Best thing to do, buy from reputable dealers only.  You can also send it in to Mitutoyo for inspection.  Hold the closed jaws up to a diffused light and make sure you can't see light coming through, fake or no fake. This is important.


----------



## Wreck™Wreck (Mar 28, 2016)

firestopper said:


> Mitutoyo dose make make nice calipers (they set the standard IMO). I still have a 6" dial that works great since 1980. The reason I went with iGaging is I was in need of a 12" and the performance rivals the Mitutoyo digital at 1/3 the cost. Any future digital calipers I purchase will be iGaging. So easy on my tired eyes and wallet.


I have no problem with low priced tools, however I use them 40-50 hours per week 50 weeks per year and often do not treat them as if handling someones infant child (-: 
I use Mitutoyo, Starrett, Brown & Sharp and Mahr for everyday tools but will buy less expensive brands for occasional use, SPI  are decent quality.
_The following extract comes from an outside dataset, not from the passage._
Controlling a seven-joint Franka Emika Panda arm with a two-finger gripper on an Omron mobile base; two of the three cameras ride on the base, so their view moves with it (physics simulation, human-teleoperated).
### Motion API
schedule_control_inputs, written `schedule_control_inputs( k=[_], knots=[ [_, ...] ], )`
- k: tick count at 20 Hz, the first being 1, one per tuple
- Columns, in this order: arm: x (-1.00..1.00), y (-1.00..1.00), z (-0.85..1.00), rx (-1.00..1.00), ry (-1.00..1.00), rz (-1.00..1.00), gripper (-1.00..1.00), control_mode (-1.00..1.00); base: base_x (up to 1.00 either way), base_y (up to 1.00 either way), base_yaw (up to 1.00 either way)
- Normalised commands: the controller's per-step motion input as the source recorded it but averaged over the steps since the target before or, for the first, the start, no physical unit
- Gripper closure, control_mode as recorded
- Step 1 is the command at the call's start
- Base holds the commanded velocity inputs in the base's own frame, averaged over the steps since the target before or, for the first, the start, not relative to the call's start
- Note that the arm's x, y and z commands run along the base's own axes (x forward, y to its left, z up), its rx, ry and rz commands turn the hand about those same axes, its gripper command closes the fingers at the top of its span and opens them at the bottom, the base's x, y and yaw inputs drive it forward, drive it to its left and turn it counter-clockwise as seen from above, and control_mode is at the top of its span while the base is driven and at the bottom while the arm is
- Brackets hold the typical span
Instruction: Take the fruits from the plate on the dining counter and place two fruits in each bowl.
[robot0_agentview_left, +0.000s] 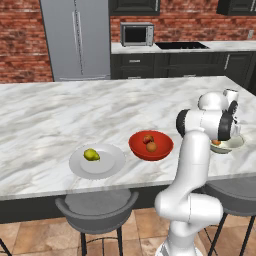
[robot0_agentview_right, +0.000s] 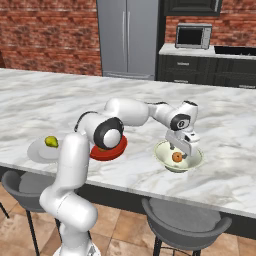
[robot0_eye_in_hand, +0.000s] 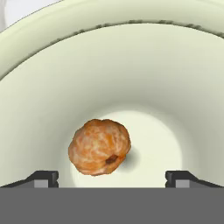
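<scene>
Red brick walls, dark cabinets and a steel fridge stand behind the long white-and-grey veined marble surface. On it, from the robot's left to right, lie a flat round grey-white plate, a glossy red shallow bowl and a pale greenish-white bowl.

A yellow-green oval fruit lies alone on the plate, well apart from the end effector. Two round orange-brown fruits sit touching each other inside the red bowl.

In the right base view the end effector hangs just above the pale bowl, pointing down into it. Its fingers are spread wide and grip nothing. A round, rough-skinned orange fruit rests on the bottom of the pale bowl, directly beneath the end effector, free of both fingers. In the hand view it sits between the two tips, nearer to the tip on the left of that view.
</scene>
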Motion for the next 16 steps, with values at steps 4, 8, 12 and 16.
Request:
schedule_control_inputs(
  k=[4,8,12,16],
  knots=[
    [-0.39,0.32,0.68,0.00,-0.06,0.01,-1.00,-1.00,0.00,0.00,0.00],
    [-0.56,0.68,0.49,-0.09,-0.02,0.16,-1.00,-1.00,0.00,0.00,0.00],
    [-0.40,0.98,0.30,-0.14,0.00,0.30,-1.00,-1.00,0.00,0.00,0.00],
    [-0.18,1.00,0.30,-0.15,0.00,0.35,-1.00,-1.00,0.00,0.00,0.00]
  ],
)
Just bought a new Mitutoyo .7"-1.4", .0005 resolution dial bore gauge, $318.00 plus freight from Viking Gauge, haven't recieved it yet so don't know if is a knockoff or not.


----------



## atlas ten (May 4, 2016)

Thank you all for the reply. I am reporting that I never received the calipers and got full refund already.
Jack

Sent from my SGH-I337M using Tapatalk


----------